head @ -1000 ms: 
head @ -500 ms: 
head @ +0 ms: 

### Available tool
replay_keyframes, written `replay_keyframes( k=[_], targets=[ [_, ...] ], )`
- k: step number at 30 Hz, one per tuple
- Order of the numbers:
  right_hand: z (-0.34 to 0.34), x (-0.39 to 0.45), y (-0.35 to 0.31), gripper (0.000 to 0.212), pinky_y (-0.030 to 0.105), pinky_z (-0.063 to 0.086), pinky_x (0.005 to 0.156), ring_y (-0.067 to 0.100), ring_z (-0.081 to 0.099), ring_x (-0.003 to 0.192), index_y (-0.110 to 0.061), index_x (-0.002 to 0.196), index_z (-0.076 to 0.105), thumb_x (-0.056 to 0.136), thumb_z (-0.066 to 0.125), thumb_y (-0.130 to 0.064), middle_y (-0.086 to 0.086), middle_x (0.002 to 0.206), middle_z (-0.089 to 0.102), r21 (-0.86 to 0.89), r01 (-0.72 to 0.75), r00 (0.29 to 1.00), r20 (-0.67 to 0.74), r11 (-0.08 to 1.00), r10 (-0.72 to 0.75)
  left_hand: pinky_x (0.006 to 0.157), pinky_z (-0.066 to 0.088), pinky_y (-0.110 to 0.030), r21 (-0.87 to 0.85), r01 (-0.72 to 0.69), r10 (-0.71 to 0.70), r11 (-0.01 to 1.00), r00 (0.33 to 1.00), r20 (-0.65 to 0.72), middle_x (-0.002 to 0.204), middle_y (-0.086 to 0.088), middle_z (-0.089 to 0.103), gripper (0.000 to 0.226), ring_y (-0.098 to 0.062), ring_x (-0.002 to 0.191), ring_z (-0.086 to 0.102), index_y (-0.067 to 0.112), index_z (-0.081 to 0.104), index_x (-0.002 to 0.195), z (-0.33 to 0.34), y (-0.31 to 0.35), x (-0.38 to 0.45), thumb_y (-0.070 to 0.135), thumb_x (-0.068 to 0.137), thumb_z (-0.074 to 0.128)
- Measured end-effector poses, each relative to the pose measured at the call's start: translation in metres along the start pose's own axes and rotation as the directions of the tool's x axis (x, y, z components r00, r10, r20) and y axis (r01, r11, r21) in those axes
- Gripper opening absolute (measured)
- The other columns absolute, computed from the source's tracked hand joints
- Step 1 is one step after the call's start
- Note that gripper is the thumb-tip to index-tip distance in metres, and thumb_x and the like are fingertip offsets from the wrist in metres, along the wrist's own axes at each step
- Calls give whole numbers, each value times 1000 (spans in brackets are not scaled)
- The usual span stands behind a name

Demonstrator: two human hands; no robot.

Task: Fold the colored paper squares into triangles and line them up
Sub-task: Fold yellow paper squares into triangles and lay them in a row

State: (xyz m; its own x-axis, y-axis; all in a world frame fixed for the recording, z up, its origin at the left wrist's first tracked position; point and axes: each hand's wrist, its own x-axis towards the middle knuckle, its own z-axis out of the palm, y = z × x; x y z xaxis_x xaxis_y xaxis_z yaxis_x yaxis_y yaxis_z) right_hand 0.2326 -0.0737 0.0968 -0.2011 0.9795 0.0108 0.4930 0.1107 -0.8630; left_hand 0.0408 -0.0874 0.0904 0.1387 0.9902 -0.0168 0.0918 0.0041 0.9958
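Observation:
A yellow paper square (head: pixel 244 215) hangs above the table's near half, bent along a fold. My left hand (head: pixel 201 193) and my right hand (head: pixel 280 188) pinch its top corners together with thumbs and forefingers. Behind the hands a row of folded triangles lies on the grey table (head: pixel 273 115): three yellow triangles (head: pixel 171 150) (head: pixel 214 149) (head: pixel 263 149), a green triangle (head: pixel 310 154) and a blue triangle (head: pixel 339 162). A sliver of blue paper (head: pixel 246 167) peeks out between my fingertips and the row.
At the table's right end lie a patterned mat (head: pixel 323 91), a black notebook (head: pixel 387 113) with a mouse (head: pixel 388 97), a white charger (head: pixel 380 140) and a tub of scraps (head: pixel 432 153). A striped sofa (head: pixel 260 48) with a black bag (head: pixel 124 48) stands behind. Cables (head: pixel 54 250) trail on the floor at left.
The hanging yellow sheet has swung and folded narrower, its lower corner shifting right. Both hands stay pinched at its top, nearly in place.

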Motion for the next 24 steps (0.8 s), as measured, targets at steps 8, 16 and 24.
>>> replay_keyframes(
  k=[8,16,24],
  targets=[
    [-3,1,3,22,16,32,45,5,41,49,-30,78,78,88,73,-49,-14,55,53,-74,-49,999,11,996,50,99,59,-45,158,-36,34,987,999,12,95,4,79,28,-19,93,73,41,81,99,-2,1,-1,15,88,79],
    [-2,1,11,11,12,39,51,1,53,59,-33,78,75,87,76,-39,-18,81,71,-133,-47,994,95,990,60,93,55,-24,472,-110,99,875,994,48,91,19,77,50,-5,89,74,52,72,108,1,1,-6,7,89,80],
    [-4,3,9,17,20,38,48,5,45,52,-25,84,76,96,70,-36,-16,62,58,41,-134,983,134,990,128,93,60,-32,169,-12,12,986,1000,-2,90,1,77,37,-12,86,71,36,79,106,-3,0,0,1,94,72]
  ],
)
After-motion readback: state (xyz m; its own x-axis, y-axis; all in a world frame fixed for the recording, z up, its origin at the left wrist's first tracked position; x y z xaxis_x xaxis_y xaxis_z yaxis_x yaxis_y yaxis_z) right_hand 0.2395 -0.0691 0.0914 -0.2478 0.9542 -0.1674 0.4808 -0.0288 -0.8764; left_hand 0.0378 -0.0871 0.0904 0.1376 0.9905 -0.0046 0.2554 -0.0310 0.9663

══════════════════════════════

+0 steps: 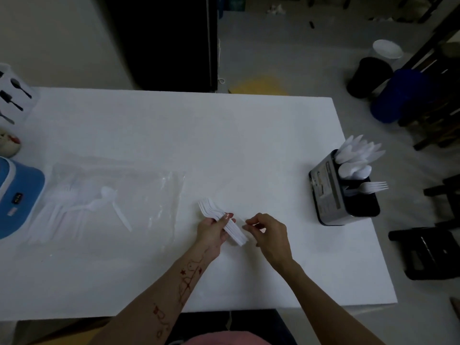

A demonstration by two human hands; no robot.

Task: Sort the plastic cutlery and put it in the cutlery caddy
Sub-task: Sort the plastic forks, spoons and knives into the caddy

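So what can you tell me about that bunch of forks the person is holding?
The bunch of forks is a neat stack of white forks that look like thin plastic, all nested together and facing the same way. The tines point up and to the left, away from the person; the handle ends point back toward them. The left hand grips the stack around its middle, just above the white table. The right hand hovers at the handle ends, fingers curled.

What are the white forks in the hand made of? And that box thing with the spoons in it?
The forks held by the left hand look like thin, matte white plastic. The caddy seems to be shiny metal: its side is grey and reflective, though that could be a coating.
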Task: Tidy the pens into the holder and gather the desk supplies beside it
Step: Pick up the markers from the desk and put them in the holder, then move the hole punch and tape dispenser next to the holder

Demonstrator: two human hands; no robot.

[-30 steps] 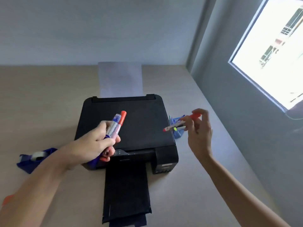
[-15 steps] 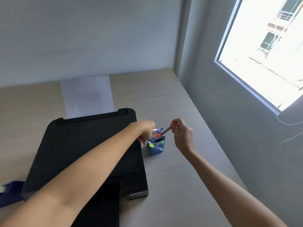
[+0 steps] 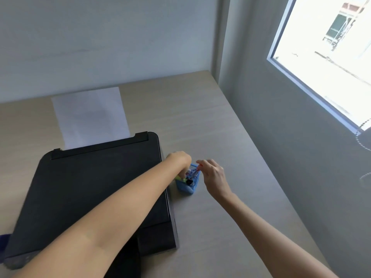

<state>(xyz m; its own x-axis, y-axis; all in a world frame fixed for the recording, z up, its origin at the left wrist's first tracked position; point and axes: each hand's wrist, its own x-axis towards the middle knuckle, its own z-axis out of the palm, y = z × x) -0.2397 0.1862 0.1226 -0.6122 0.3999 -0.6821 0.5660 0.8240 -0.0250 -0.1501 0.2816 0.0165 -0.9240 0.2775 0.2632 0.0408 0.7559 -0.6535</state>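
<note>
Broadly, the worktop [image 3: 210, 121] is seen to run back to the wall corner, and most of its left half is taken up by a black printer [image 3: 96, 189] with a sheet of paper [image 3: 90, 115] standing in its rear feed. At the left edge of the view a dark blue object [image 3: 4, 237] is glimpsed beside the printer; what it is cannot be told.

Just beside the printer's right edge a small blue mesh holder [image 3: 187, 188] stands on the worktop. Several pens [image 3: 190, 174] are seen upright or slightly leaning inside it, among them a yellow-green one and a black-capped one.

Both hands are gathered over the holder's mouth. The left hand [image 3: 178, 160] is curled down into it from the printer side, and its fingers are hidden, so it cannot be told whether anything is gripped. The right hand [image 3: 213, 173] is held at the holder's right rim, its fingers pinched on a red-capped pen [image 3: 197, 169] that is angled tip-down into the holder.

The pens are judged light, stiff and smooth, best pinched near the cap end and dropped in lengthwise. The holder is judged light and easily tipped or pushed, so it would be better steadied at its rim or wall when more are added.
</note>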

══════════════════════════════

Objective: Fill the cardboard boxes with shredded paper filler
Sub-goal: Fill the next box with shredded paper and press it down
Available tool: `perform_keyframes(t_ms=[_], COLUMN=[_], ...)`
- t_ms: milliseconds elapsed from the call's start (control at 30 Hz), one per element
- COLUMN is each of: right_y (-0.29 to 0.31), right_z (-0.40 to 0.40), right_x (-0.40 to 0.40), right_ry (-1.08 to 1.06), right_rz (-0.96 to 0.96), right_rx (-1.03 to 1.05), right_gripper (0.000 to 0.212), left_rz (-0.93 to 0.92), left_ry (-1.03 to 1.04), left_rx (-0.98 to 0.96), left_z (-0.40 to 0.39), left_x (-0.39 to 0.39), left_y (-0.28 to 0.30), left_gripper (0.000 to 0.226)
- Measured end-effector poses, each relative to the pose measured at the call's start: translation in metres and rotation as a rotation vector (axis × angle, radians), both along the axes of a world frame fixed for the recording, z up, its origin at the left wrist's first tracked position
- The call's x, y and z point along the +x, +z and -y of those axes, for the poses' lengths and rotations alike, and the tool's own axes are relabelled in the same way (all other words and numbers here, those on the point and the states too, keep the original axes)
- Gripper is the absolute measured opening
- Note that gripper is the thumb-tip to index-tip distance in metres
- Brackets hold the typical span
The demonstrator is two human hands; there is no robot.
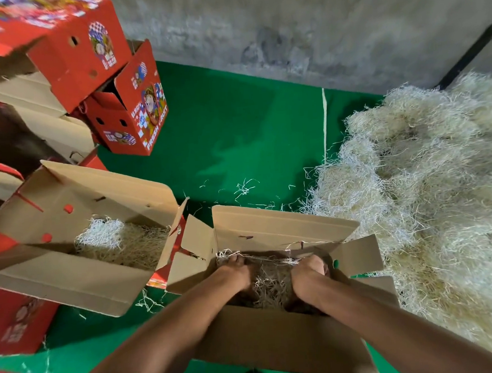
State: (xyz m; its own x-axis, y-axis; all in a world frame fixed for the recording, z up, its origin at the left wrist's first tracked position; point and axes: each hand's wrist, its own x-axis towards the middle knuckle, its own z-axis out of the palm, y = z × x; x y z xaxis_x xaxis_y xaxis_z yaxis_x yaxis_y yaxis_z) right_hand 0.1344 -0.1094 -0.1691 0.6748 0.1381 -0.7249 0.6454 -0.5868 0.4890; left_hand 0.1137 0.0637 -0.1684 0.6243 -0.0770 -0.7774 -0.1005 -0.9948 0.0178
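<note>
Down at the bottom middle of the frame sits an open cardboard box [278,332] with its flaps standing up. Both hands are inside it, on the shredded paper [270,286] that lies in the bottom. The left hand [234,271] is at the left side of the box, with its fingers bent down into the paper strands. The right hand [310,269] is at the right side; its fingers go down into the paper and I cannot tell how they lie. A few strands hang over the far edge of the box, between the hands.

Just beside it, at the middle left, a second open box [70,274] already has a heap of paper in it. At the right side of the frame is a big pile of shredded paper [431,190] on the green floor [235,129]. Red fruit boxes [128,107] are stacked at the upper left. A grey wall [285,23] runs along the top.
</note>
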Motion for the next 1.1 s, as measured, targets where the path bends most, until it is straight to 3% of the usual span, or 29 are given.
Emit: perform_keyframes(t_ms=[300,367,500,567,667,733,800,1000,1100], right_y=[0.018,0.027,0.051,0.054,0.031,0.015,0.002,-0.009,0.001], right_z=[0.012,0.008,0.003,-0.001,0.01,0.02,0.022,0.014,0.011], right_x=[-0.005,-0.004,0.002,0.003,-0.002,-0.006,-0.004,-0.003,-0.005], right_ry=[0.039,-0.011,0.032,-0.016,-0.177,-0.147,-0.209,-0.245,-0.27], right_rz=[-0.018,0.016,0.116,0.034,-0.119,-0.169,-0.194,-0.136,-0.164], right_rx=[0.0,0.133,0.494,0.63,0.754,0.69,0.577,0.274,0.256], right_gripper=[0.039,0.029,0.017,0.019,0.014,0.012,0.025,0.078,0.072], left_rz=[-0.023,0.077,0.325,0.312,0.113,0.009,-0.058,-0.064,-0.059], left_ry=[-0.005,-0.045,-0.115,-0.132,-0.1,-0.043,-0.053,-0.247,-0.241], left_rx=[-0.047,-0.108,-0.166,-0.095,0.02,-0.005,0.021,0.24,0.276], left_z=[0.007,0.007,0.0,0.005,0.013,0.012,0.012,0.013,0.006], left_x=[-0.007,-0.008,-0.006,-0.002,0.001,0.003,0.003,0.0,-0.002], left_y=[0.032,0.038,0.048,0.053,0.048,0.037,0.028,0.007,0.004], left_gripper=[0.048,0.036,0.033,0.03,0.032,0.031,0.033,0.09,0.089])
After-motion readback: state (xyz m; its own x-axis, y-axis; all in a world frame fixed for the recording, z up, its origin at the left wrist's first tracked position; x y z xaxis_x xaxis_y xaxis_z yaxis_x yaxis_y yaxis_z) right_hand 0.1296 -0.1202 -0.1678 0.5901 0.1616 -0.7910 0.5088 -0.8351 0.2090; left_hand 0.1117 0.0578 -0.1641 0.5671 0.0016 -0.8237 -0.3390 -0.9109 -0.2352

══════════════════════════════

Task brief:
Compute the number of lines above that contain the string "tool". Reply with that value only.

Exercise response:
4